I am legit baffled, because you say there's not repression, but then you describe a bunch of stuff that would very reasonably cause repression (like social/family/economic pressure to have a "normal" life, or the association between queerness and irresponsibility).

I don't doubt there's plenty of ways the particular form of a society's homophobia trickles down onto the psychology of the individual queer people within that culture, so I imagine it takes a different form than in the US... a few years ago I read a thing about how Japanese lesbians have enormous difficulty STARTING relationships, because of the strong norm against women initiating romantic encounters. That of a specific kind we don't see nearly as much in the US. But I am just not following your logic of "they're not christian; instead they have other hangups, so there's not repression." In fact, from what I know of the daily life of a typical gay person in Japan, that's a bizarre and risible claim. Am I misunderstanding you somehow?

last edited at Jun 14, 2019 6:26PM

joined May 1, 2013

The story really has not made a single mention of her not understanding her feelings for a woman. She doesn't understand this excitement and feeling of love in general. Her uncertainty and confusion doesn't stem from the fact that she cheated with a woman, but rather that she has never felt this way about anyone.

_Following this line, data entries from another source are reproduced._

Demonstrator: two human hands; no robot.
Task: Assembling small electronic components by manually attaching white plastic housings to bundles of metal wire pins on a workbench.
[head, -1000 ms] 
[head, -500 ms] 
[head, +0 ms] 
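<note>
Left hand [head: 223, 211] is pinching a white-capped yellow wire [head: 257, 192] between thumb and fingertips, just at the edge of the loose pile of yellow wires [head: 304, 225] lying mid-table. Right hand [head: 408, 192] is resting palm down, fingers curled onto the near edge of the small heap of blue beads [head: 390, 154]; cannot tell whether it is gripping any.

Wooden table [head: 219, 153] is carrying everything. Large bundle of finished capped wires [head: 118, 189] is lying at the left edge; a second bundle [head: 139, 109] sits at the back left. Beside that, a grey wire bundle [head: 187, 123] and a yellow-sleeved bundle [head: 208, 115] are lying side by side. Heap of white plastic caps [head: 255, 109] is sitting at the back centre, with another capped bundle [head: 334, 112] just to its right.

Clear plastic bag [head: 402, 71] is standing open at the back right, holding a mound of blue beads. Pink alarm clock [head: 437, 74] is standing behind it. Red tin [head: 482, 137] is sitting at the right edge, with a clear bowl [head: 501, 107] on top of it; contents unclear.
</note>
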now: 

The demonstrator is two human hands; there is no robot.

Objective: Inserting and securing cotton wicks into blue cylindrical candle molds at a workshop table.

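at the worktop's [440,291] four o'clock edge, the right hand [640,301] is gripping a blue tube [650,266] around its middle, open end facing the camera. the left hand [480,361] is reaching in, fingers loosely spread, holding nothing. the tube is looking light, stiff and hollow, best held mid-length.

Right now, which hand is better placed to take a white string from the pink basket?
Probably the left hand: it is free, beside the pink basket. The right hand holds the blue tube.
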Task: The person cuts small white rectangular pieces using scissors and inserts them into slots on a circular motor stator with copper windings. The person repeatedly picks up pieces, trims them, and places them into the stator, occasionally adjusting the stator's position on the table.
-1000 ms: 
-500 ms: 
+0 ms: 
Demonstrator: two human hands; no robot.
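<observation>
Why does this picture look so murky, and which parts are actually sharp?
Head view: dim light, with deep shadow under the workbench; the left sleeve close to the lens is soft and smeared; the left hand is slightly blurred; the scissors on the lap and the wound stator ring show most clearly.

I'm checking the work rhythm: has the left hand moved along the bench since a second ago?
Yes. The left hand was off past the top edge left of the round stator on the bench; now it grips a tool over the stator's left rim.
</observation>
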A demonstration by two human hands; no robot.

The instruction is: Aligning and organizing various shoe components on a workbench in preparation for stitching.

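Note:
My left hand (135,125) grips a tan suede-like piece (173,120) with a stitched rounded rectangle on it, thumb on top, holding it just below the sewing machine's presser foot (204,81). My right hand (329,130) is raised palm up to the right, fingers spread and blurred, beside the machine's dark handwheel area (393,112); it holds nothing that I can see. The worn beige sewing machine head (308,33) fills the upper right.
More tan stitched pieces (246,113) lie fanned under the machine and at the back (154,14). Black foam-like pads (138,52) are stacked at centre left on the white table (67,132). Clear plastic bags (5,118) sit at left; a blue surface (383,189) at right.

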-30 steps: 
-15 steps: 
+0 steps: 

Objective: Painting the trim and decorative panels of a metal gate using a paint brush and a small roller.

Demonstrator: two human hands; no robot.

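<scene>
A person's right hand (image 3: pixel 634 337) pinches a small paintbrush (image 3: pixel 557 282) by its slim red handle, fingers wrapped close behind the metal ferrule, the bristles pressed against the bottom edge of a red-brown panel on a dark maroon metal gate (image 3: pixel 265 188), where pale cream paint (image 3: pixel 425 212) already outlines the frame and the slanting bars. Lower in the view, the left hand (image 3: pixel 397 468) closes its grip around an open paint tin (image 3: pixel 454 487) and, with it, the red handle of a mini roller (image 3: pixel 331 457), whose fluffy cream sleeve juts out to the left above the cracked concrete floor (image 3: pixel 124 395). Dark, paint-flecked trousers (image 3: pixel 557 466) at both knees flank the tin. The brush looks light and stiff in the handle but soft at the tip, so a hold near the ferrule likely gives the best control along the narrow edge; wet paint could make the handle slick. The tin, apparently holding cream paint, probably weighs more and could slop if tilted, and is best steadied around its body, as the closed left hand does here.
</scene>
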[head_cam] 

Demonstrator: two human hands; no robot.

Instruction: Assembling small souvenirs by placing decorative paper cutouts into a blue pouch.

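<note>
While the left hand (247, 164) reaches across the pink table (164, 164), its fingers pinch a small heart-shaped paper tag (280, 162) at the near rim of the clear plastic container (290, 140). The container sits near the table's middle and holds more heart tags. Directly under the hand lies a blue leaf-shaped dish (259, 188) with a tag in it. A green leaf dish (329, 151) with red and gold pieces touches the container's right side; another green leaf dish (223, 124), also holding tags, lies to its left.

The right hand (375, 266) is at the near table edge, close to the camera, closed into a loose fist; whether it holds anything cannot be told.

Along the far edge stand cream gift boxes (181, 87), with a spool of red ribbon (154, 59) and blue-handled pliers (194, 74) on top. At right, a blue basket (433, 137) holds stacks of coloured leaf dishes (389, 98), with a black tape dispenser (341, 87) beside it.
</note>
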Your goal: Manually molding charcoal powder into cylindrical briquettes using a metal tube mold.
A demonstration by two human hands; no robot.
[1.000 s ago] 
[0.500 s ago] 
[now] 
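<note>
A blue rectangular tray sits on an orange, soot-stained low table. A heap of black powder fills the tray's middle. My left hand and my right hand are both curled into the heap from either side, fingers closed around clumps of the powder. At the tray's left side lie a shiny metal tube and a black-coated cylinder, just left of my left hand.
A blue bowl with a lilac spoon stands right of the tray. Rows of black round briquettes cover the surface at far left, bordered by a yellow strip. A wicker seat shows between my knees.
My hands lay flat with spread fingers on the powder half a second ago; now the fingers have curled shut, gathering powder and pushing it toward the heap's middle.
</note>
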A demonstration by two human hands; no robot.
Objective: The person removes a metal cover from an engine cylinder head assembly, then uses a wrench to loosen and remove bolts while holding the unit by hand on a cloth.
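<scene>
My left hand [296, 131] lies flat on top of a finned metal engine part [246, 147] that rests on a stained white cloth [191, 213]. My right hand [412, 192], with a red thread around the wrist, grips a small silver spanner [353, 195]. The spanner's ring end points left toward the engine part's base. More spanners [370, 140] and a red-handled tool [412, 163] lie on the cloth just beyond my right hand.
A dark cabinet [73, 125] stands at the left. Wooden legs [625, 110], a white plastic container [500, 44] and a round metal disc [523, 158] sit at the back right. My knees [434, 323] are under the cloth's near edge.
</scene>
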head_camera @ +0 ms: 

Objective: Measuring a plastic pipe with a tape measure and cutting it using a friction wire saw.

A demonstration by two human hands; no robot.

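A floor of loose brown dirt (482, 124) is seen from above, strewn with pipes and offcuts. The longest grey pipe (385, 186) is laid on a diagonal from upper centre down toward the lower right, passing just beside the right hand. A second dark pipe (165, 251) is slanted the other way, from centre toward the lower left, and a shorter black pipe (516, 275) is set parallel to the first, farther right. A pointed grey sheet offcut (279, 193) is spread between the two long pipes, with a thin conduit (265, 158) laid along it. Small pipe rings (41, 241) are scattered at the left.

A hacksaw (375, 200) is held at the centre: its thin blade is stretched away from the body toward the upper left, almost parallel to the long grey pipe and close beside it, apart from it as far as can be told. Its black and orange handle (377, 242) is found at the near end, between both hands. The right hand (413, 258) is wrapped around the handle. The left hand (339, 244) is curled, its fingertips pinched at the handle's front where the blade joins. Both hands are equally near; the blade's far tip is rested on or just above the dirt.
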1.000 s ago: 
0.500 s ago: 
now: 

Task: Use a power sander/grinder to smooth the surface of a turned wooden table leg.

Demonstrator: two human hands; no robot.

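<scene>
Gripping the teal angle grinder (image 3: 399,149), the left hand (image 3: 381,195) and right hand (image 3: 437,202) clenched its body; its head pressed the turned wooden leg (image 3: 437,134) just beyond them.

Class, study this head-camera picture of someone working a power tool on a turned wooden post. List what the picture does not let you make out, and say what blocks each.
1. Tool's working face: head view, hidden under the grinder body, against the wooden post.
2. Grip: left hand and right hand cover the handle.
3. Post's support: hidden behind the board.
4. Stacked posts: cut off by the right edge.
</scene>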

And isn't that, given the manga's general tone of being about adult complexities and not shying away from unpleasant truths, kind of silly? It doesn't have to be the focus, but to have her experiencing this ennui in the face of societal expectations for marriage... and then to cheat with a woman and the woman's gender isn't looming particularly large on her mind... a pretty glaring bit of weirdness?

Utenaanthy01
joined Aug 4, 2018

Am I misunderstanding you somehow?

Living in a society where, for ten or fifteen centuries, homosexuality was considered a crime and a mortal sin, where those suspected of it were stoned or burned at the stake, where, even today, people read and worship holy books that claim that, if you tolerate homosexuals living next to you, your city may be destroyed by heavenly fire...

... and living in a society where, for ten or fifteen centuries, homosexuality was considered okay, and sometimes even encouraged, where the religious and legal books don't say a word against homosexuality, where the greatest literary classics (like the Genji Monogatari or the Diary of Murasaki Shikibu) have main characters who are openly bisexual or homosexual and tell us of their happy same-sex encounters in a natural way and a positive light...

... is completely different. There's an abyss of difference.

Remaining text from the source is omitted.